TASK STATEMENT ▸ Copy out the complete listing, word for word.

SOURCE MATERIAL ▸
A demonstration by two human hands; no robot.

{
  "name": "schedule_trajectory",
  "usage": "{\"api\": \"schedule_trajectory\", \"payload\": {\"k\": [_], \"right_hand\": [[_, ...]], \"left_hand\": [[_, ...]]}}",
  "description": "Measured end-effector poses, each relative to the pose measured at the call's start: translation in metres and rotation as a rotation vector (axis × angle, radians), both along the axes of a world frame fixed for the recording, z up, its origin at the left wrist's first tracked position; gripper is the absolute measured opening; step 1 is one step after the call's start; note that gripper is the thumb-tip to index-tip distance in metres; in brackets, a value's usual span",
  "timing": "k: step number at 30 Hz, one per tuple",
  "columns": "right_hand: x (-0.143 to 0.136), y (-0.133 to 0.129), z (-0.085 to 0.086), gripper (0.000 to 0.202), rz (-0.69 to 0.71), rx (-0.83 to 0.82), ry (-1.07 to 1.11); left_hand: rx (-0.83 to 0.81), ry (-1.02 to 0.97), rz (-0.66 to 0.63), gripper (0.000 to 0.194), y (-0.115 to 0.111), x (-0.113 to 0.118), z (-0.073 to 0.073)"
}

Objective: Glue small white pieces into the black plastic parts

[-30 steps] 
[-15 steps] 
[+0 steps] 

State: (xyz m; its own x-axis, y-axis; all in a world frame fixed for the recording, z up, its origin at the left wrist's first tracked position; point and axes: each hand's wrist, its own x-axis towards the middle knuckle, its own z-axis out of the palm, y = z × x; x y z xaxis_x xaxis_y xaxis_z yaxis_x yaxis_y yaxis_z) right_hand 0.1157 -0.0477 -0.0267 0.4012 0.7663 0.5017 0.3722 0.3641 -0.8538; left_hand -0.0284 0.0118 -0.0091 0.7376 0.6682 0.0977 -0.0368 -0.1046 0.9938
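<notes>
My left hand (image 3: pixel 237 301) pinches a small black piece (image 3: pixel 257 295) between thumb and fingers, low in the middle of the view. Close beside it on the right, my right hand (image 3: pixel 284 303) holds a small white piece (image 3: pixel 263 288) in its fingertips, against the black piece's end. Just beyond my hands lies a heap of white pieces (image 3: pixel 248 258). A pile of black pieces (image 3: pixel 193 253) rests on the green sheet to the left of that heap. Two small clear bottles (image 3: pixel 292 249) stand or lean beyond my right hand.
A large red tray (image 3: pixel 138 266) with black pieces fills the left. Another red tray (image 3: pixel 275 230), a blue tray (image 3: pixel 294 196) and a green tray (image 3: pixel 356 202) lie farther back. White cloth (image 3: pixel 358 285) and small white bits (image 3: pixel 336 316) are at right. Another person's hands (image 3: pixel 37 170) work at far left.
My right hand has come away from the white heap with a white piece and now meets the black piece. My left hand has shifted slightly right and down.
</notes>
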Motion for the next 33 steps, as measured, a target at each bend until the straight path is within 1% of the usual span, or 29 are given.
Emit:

FINISHED TASK ▸
A demonstration by two human hands; no robot.

{
  "name": "schedule_trajectory",
  "usage": "{\"api\": \"schedule_trajectory\", \"payload\": {\"k\": [_], \"right_hand\": [[_, ...]], \"left_hand\": [[_, ...]]}}",
  "description": "Measured end-effector poses, each relative to the pose measured at the call's start: translation in metres and rotation as a rotation vector (axis × angle, radians), both along the axes of a world frame fixed for the recording, z up, its origin at the left wrist's first tracked position; gripper is the absolute measured opening; step 1 is one step after the call's start; note that gripper is the thumb-tip to index-tip distance in metres; in brackets, a value's usual span",
  "timing": "k: step number at 30 Hz, one per tuple",
  "columns": "right_hand: x (-0.143 to 0.136), y (-0.133 to 0.129), z (-0.085 to 0.086), gripper (0.000 to 0.202), rz (-0.69 to 0.71), rx (-0.83 to 0.82), ry (-1.07 to 1.11); left_hand: rx (-0.83 to 0.81), ry (-1.02 to 0.97), rz (-0.66 to 0.63), gripper (0.000 to 0.194), y (-0.115 to 0.111), x (-0.113 to 0.118), z (-0.073 to 0.073)"
}

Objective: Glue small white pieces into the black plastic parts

[-30 steps] 
[-15 steps] 
[+0 steps] 

State: (xyz m; its own x-axis, y-axis; all in a world frame fixed for the recording, z up, its origin at the left wrist's first tracked position; point and axes: each hand's wrist, its own x-axis towards the middle knuckle, its own z-axis out of the palm, y = z × x; x y z xaxis_x xaxis_y xaxis_z yaxis_x yaxis_y yaxis_z) right_hand 0.1157 -0.0477 -0.0267 0.4012 0.7663 0.5017 0.3722 0.3641 -0.8538; left_hand -0.0284 0.0118 -0.0091 0.7376 0.6682 0.0977 -0.0368 -0.1046 0.9938
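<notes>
My left hand (image 3: pixel 237 301) pinches a small black piece (image 3: pixel 257 295) between thumb and fingers, low in the middle of the view. Close beside it on the right, my right hand (image 3: pixel 284 303) holds a small white piece (image 3: pixel 263 288) in its fingertips, against the black piece's end. Just beyond my hands lies a heap of white pieces (image 3: pixel 248 258). A pile of black pieces (image 3: pixel 193 253) rests on the green sheet to the left of that heap. Two small clear bottles (image 3: pixel 292 249) stand or lean beyond my right hand.
A large red tray (image 3: pixel 138 266) with black pieces fills the left. Another red tray (image 3: pixel 275 230), a blue tray (image 3: pixel 294 196) and a green tray (image 3: pixel 356 202) lie farther back. White cloth (image 3: pixel 358 285) and small white bits (image 3: pixel 336 316) are at right. Another person's hands (image 3: pixel 37 170) work at far left.
My right hand has come away from the white heap with a white piece and now meets the black piece. My left hand has shifted slightly right and down.
</notes>
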Motion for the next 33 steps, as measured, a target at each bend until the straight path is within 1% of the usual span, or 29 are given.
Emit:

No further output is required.